Answer: It would court martial him, reduce him in rank, and force him to retire.

Aaron MacLean, reviewing American Spartan by Ann Scott Tyson.

The indictment of Jim Gant, a major in the U.S. Army Special Forces until his reduction in rank and compulsory retirement as a captain in 2013, is as follows. While leading the American effort to mobilize Afghan tribes against the Taliban in the Konar valley during 2011 and 2012, he drank alcohol. He used prescription pain medication that was not, in fact, prescribed for him by a physician. He stored explosives in his room, rather than in an approved space. He kept inappropriate materials of a sexual nature in his room. He exchanged government funds, and his own personal money, with Afghans for goods and services in a series of transactions that were not approved by his chain of command. He provided the Afghan tribal militias he was training with U.S. government gasoline, again without authorization. He falsified numerous documents in support of these unapproved transactions.
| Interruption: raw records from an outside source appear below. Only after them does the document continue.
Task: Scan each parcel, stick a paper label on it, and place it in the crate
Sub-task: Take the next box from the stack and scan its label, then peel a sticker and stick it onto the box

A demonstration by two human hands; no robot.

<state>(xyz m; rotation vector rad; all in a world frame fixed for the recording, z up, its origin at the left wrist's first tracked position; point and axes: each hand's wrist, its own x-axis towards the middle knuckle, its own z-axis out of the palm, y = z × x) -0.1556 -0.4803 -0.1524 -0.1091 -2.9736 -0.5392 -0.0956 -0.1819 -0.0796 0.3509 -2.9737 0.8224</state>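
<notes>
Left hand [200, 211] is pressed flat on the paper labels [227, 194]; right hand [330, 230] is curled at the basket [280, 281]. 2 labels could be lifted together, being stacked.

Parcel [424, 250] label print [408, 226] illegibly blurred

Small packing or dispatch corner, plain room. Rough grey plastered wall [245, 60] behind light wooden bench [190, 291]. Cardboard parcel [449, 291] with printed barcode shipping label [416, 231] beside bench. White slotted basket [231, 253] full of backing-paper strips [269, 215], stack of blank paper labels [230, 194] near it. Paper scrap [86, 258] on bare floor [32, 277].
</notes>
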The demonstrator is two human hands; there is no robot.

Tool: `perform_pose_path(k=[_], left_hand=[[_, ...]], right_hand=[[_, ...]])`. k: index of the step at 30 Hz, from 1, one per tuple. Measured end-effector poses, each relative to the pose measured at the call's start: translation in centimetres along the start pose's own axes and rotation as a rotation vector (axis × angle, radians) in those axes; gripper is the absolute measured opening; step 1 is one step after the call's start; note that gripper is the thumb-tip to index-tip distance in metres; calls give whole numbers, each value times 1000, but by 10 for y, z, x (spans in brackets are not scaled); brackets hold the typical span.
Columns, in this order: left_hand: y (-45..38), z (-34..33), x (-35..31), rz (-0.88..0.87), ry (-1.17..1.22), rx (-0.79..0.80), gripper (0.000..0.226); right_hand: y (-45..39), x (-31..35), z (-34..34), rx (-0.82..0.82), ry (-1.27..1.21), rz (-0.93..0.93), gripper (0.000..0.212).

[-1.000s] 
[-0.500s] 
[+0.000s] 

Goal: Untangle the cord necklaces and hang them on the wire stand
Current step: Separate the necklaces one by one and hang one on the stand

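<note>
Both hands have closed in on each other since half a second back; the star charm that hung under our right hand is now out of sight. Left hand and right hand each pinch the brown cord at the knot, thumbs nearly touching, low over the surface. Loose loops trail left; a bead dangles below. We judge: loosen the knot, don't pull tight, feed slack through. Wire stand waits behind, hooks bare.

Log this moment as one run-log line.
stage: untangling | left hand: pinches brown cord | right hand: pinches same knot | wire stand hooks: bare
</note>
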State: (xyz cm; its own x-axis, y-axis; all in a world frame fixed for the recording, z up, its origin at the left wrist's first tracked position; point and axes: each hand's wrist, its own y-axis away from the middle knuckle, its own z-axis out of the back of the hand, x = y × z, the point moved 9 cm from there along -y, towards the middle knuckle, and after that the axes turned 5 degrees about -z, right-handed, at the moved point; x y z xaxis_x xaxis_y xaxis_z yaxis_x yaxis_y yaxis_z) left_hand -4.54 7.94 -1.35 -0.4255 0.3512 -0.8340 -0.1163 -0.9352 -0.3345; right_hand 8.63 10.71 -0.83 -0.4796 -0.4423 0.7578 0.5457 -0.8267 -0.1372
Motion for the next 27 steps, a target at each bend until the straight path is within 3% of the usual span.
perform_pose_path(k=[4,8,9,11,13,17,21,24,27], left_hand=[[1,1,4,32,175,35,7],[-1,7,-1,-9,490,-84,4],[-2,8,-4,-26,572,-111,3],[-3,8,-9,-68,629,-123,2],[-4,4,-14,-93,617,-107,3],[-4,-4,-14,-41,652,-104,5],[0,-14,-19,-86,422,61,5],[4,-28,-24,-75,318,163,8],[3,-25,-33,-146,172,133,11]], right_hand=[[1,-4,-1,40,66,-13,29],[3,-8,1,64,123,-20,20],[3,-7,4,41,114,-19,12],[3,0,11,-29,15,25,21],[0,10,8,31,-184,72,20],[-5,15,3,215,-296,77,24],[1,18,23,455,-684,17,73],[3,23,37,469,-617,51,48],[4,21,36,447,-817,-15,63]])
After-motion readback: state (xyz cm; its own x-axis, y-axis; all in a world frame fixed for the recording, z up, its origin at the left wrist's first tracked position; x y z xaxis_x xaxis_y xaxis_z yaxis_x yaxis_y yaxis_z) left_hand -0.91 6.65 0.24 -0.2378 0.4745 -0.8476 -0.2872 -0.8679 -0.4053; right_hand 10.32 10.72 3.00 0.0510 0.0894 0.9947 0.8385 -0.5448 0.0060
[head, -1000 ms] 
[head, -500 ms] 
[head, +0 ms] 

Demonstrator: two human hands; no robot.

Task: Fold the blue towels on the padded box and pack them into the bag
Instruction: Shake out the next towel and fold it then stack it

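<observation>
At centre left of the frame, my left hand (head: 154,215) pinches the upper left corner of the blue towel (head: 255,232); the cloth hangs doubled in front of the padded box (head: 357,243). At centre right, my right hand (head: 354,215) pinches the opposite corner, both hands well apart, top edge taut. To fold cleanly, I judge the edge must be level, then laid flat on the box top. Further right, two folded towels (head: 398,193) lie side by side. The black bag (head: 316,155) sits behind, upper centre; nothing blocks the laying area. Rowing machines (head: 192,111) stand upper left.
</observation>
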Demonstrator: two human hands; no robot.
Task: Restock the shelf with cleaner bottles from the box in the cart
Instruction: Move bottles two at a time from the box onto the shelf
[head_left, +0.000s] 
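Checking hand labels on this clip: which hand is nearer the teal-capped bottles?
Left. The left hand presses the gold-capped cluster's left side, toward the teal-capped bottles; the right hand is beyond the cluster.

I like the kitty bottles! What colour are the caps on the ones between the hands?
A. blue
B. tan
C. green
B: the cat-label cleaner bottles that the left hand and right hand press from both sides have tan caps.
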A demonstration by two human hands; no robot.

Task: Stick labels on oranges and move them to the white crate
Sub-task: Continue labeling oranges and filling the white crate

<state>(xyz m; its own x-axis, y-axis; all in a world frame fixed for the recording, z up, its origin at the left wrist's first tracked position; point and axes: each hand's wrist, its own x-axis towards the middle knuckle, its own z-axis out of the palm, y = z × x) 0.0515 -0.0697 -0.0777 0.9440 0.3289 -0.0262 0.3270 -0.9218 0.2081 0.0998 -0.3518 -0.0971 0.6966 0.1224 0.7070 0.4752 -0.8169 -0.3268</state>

Additionally—and notably—during his time living among the Konar tribes he also regularly cohabited with his now-wife, Washington Post reporter Ann Scott Tyson, who participated in operations with the tribes and was granted access to classified information pursuant to those operations. Finally, to quote from a memo by a Brig. Gen. Christopher Haas and sent to Gant in April of 2012:

    During your time in command, you purposely and repeatedly endangered the lives of your Soldiers. You taught, and ordered executed, [SIC] unconventional and unsafe ‘figure-8’ immediate actions in response to enemy contact. You painted inappropriate and unauthorized symbols on Government vehicles, painted the symbol on your vehicle a different color, then challenged the enemy to try and kill you without consideration to your Service Members’ lives or well being. [SIC] You sent ‘night letters’ to the enemy, further drawing dangerous attention to yourself and subordinates. These are the same Soldiers that you have the duty to properly train, mentor, lead, and most importantly, defend.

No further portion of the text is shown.